Now does it make more sense?

When the input voltage is higher than ground (or whatever the load terminates to), then the b-e junction of Q1 will be forward biased, and Q1 will conduct into the load. At the same time, Q2's b-e will be reverse biased, so Q2 will be in cut off.

When the input voltage is below ground (or whatever the load terminates to), Q2 will be forward active and Q1 will be cut off.

There will be a small region, when the input is within about 0.6 or 0.7 V of ground, where neither Q1 nor Q2 will be turned on, and this will cause the infamous cross-over distortion that we usually talk about when we discuss this circuit.

The MOSFET version you presented will work the same, but because a typical MOSFET Vgs(th) is higher than Vbe(on) of a BJT, the cross-over distortion region will be much wider.

In a single-supply circuit like yours, if the load terminates to ground there is no need to include Q2 (or the PMOS in your circuit), since only Q1 will ever be active. But if you have a load that terminates to an intermediate voltage (or you bias the output there and capacitively couple to the actual load), it could make sense to use this design in a single supply environment

Edit

RE your edit,

For the circuit exactly as described in the picture (no load condition and only DC condition) ...

  1. When Vi is open or gate terminals are floating, with Vdd applied, Vo is floating.

You can't count on this. Some static charge will likely accumulate on the gate node and drive it upredictably high or low. You should always connect CMOS gates to a known potential.

In the rest of your analysis, you are neglecting that there will be leakage currents through the FET channels and body diodes, so the output voltage will never be truly floating.
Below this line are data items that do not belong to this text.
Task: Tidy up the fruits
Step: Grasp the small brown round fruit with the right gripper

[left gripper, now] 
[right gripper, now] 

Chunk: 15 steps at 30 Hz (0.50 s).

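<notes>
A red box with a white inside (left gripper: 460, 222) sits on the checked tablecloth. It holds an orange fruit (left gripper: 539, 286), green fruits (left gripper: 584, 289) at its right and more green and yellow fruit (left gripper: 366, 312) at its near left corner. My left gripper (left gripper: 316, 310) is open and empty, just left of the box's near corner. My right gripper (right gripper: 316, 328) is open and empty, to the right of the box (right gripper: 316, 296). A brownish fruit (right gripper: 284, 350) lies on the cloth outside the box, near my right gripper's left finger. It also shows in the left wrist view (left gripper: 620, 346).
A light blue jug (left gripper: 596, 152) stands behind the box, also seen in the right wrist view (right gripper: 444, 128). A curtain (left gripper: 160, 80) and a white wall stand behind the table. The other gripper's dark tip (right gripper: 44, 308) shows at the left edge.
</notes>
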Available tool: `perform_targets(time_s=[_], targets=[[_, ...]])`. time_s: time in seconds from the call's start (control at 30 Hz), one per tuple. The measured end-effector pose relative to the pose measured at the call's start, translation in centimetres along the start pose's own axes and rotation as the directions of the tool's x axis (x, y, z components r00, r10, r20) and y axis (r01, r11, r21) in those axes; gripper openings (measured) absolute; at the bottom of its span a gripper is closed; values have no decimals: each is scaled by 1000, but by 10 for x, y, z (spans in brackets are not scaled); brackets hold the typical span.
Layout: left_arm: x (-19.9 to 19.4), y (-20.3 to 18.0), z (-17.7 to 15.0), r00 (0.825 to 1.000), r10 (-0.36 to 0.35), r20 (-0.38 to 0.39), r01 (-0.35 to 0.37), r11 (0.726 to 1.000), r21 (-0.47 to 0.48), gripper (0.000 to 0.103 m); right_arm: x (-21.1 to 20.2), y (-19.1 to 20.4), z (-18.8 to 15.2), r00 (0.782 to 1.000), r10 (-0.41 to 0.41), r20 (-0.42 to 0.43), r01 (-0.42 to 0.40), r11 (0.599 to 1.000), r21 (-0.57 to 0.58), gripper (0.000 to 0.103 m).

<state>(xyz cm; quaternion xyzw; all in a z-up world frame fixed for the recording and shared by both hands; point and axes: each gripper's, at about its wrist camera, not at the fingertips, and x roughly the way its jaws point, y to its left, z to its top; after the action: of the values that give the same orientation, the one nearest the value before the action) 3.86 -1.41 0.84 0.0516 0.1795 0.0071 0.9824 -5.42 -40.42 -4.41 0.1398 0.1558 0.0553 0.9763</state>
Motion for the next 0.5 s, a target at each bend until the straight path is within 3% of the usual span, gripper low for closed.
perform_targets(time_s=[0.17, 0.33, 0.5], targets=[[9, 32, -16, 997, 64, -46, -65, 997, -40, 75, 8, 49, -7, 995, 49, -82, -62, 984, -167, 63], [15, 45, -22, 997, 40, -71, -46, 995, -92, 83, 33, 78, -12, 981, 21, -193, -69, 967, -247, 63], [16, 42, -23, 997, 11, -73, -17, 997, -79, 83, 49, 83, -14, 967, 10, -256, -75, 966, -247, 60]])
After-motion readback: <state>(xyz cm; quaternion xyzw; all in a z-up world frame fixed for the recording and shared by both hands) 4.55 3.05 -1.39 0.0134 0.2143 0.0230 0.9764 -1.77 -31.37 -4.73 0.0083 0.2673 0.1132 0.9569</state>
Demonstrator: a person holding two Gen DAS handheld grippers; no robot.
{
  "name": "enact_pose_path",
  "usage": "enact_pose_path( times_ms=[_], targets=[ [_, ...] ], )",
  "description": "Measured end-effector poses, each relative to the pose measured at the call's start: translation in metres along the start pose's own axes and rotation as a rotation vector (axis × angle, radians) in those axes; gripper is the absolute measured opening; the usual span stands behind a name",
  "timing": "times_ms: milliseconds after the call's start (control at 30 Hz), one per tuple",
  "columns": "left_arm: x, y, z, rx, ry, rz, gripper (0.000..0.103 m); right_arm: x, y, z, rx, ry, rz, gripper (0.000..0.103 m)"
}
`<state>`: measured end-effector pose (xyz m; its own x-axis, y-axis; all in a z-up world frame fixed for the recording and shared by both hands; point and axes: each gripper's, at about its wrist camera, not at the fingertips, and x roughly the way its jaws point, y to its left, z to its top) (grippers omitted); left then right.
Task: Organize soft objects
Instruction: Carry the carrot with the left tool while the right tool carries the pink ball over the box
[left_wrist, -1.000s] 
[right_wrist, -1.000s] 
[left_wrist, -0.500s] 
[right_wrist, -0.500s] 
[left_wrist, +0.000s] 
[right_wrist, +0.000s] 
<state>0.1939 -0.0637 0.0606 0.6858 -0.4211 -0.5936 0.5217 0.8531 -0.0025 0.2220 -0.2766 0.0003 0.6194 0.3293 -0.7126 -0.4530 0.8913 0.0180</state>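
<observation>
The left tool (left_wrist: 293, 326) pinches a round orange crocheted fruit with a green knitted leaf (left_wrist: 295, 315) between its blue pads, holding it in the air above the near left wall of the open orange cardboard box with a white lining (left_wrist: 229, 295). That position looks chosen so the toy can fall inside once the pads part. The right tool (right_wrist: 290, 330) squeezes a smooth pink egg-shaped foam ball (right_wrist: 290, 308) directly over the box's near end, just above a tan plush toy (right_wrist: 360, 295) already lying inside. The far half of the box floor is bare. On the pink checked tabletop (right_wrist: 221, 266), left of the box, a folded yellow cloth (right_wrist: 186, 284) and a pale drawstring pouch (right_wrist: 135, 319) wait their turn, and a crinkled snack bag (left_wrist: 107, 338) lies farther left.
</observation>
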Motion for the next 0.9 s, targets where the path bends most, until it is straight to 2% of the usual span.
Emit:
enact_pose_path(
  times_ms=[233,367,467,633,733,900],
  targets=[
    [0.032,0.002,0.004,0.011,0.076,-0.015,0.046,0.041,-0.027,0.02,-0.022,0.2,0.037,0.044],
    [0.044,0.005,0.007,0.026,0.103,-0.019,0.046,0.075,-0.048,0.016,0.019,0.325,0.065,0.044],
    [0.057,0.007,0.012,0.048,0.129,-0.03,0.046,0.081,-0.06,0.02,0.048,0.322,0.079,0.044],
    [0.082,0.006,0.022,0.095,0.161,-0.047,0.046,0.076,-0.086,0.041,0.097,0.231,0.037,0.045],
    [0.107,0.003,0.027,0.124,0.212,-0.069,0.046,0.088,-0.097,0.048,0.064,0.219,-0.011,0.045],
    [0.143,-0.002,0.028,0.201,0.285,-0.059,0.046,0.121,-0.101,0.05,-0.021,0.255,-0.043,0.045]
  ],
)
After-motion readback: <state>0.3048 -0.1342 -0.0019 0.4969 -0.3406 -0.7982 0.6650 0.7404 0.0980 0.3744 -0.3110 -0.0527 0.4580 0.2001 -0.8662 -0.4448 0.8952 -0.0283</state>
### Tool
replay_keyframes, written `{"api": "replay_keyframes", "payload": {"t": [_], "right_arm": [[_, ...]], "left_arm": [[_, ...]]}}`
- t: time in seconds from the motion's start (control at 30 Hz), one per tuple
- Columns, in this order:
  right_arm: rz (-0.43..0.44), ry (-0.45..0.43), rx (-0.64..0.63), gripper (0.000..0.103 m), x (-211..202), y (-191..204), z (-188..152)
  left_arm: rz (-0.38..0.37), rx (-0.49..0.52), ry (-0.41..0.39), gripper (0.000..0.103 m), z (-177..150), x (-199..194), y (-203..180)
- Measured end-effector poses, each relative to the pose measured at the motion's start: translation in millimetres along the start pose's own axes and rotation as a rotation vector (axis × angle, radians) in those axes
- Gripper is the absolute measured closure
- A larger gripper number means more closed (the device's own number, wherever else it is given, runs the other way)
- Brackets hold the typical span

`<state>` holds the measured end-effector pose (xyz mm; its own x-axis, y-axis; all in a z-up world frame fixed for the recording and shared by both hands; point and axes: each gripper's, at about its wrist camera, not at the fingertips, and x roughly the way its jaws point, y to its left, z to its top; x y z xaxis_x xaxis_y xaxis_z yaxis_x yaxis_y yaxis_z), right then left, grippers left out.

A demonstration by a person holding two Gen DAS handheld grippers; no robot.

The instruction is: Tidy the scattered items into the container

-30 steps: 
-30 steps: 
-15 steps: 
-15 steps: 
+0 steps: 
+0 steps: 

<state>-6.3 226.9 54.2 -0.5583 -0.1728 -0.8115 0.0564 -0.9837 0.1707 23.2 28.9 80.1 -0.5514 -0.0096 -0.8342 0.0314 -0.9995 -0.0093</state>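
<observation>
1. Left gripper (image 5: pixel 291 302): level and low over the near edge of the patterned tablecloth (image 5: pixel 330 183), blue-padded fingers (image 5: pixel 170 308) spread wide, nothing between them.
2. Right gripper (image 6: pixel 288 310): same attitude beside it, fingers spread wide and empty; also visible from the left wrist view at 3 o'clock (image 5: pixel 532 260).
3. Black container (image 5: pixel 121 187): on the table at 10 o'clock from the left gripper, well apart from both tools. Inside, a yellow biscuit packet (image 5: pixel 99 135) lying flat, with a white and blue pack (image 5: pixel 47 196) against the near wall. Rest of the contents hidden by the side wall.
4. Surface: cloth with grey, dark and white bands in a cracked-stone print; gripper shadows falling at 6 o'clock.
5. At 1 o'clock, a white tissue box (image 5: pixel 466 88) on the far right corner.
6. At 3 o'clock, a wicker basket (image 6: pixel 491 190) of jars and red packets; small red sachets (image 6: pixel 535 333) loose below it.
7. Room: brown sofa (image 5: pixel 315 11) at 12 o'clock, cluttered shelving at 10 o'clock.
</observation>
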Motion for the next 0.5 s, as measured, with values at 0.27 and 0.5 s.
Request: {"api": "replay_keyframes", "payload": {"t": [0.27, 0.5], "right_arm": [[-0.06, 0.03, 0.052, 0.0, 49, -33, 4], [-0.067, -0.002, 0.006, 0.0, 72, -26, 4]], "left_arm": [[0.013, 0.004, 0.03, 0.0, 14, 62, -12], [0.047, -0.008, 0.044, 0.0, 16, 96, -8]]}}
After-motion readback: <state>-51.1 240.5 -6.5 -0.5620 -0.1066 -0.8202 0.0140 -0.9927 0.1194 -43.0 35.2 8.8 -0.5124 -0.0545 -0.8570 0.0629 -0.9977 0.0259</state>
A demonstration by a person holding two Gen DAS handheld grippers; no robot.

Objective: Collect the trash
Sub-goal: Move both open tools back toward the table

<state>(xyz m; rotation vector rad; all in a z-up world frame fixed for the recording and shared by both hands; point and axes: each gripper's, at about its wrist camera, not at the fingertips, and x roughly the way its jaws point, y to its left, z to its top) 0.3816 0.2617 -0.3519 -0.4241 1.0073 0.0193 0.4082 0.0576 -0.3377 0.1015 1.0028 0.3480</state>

Therefore, your expectation that "Vo_floating = exactly 0 Volts" is very unlikely. More likely it will tend toward some voltage near (within a few volts of) Vdd/2. The value will likely change with temperature, passing air currents, etc.

If the input voltage is different from this (varying) value by more than the Vgs(th) of one of the FETs, then it will start to drive the output voltage like a follower circuit. Some charge will accumulate on the output node due to parasitic capacitance. If the input voltage then changes again, it may take some time for the leakage to discharge this capacitance and restore the equilibrium output voltage.

But really, why would you want to use this circuit with no load attached? The whole point of the design is to be able to source or sink relatively large currents into (or out of) a load.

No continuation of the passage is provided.